######################################################################### # Licensed to the Apache Software Foundation (ASF) under one or more # contributor license agreements. See the NOTICE file distributed with # this work for additional information regarding copyright ownership. # The ASF licenses this file to You under the Apache License, Version 2.0 # (the "License"); you may not use this file except in compliance with # the License. You may obtain a copy of the License at # # http://www.apache.org/licenses/LICENSE-2.0 # # Unless required by applicable law or agreed to in writing, software # distributed under the License is distributed on an "AS IS" BASIS, # WITHOUT WARRANTIES OR CONDITIONS OF ANY KIND, either express or implied. # See the License for the specific language governing permissions and # limitations under the License. ######################################################################### == overview The files in this directory are intended as an example of how to use the Apache Digester to parse "document-markup" style xml. It also serves as an example of how to subclass the main Digester class in order to extend its functionality.
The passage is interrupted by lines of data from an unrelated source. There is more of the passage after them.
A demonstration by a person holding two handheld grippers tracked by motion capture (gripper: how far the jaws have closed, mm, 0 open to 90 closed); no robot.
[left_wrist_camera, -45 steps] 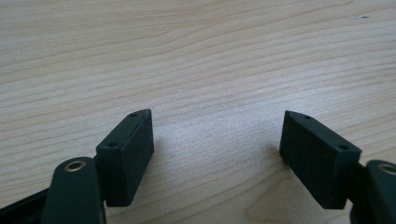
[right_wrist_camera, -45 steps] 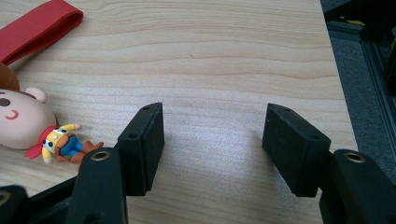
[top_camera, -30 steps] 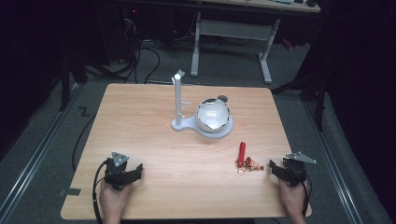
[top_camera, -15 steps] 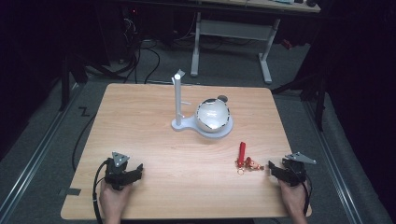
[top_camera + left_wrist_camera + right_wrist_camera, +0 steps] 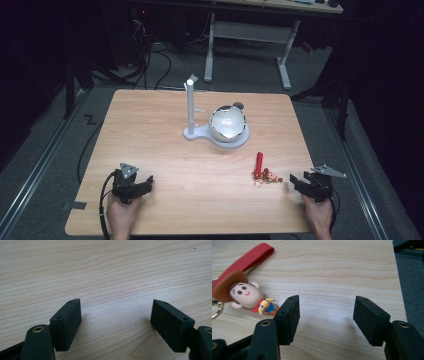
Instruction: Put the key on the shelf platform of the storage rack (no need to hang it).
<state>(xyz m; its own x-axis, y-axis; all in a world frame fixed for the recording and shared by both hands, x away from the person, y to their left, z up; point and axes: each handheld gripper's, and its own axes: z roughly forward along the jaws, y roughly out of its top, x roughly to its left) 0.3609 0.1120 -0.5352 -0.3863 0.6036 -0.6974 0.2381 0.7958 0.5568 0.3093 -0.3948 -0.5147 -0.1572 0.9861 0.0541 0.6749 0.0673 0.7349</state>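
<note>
A keychain (image 5: 264, 174) with a red strap (image 5: 245, 260), a small cowboy figure (image 5: 242, 293) and a metal ring lies on the wooden table (image 5: 165, 130) at the front right. My right gripper (image 5: 295, 181) rests on the table just right of it, open, with bare wood between its jaws (image 5: 325, 315). My left gripper (image 5: 145, 184) rests near the front left edge, open and holding nothing, with bare wood in the gap (image 5: 116, 317). A white stand (image 5: 191, 107) with an upright post and a shiny round bowl (image 5: 227, 123) on its base sits at the table's middle back.
The table's right edge (image 5: 398, 282) runs close to my right gripper, with dark floor beyond. A desk frame (image 5: 247, 45) and cables stand behind the table. Open wood lies between the two grippers.
</note>
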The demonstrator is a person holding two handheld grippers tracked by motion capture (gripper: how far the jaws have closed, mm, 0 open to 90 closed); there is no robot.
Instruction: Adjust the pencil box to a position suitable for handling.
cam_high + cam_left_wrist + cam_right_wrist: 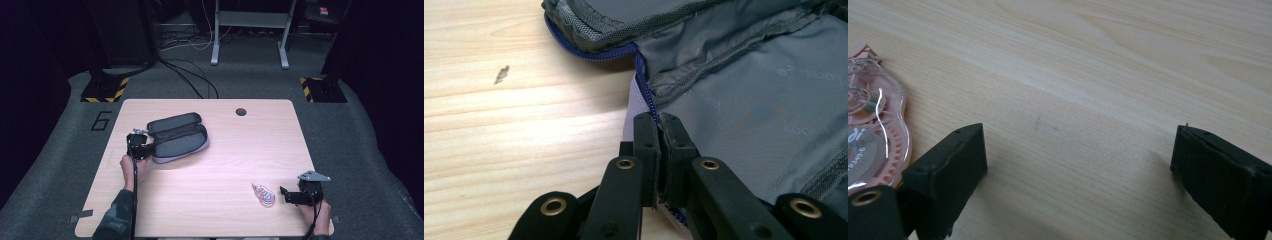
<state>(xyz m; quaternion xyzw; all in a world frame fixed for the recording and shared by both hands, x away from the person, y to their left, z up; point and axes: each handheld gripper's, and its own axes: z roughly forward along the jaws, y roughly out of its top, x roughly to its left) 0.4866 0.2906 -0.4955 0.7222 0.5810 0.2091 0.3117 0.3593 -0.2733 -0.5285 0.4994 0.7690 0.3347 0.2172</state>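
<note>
Your left gripper has its jaws clamped on the zipper edge of the open grey fabric pencil case, lying toward the wooden counter's far-left corner. Your right gripper rests near the right edge, jaws apart, empty, just beside the pink clear-plastic tape dispenser.
</note>
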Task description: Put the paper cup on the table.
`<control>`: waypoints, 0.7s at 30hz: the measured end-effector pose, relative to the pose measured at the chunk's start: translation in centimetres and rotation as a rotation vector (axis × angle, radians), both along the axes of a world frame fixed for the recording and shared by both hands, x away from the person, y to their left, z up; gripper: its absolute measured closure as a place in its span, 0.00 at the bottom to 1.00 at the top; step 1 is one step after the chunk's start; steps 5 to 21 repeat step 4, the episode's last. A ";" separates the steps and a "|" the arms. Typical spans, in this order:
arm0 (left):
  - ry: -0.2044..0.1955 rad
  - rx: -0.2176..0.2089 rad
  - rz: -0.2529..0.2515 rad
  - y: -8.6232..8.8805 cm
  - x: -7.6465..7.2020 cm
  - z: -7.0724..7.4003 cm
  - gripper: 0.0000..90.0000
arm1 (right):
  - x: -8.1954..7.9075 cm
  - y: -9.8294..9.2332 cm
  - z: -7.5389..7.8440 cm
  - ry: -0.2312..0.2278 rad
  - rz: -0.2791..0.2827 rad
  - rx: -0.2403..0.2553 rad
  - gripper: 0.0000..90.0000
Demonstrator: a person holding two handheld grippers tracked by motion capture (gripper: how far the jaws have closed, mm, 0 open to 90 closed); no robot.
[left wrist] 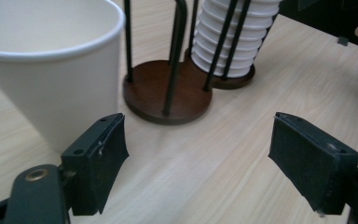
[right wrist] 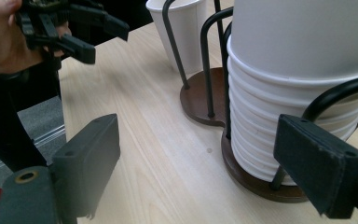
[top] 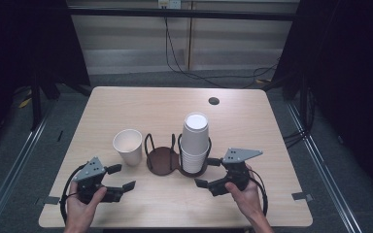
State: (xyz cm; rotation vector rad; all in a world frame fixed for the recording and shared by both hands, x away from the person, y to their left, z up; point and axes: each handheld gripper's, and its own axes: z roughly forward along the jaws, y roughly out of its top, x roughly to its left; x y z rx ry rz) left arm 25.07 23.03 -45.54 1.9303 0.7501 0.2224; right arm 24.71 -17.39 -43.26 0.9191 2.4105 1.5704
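Nearest to you, your two hands rest at the front edge of the pale wood-grain tabletop point(top: 141, 102), which shows bare grain between the things on it. Your left gripper point(top: 121, 178) sits low at the front left, its fingers point(left wrist: 98, 163) spread wide with nothing between them, just short of the single paper cup point(top: 128, 146). Your right gripper point(top: 208, 173) sits at the front right, fingers point(right wrist: 317, 163) likewise spread and empty, one of them close beside the stack of paper cups point(top: 194, 141); whether it touches, you cannot tell. Just beyond your hands, the single cup stands upright and open-mouthed on the tabletop, left of the double cup holder point(top: 162, 160). That holder has two round dark-brown bases joined side by side with black wire uprights; the left base is empty, and the stack stands in the right one, rising well above the wires. Farther back, a small round dark grommet hole point(top: 213, 101) sits near the tabletop's far right. Beyond the far edge lies grey floor point(top: 141, 78) with black cables point(top: 184, 68) trailing across it, then a light panelled wall point(top: 126, 39). Dark curtains point(top: 24, 39) close both sides, and metal rails point(top: 9, 170) run along the floor left and right.
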 end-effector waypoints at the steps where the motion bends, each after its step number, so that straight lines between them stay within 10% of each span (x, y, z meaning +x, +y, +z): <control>1: 0.002 -0.008 -0.007 -0.3 -0.1 -0.1 0.20 | -0.1 0.0 0.0 0.002 -0.002 0.003 0.16; 21: 0.012 0.006 -0.022 -1.0 -0.2 -0.6 0.20 | -0.3 -0.2 0.0 0.002 -0.007 -0.005 0.16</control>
By "document-markup" xml, we mean input like XHTML, where the data is valid xml and where some elements contain interleaved text and child elements. For example, "
Hi, this is some document-style xml.
" Topics covered: * how to subclass digester * how to process markup-style xml. == compiling and running * to compile: mvn compile * to build the jar artifact mvn package * to run: mvn verify Alternatively, you can set up your CLASSPATH appropriately, and run the example directly. == Notes The primary use of the Digester is to process xml configuration files. Such files do not typically interleave text and child elements in the style encountered with document markup. The standard Digester behaviour is therefore to accumulate all text within an xml element's body (of which there is expected to be only one "segment") and present it to a Rule or user method as a single string. While this significantly simplifies the implementation of Rule classes for the primary Digester goal of parsing configuration files, this process of simplifying all text within an element into a single string "loses" critical information necessary to correctly parse "document-markup" xml. This example shows one method of extending the Digester class to resolve this issue.. At some time the ability to process "document-markup" style xml may be built into the standard Digester class.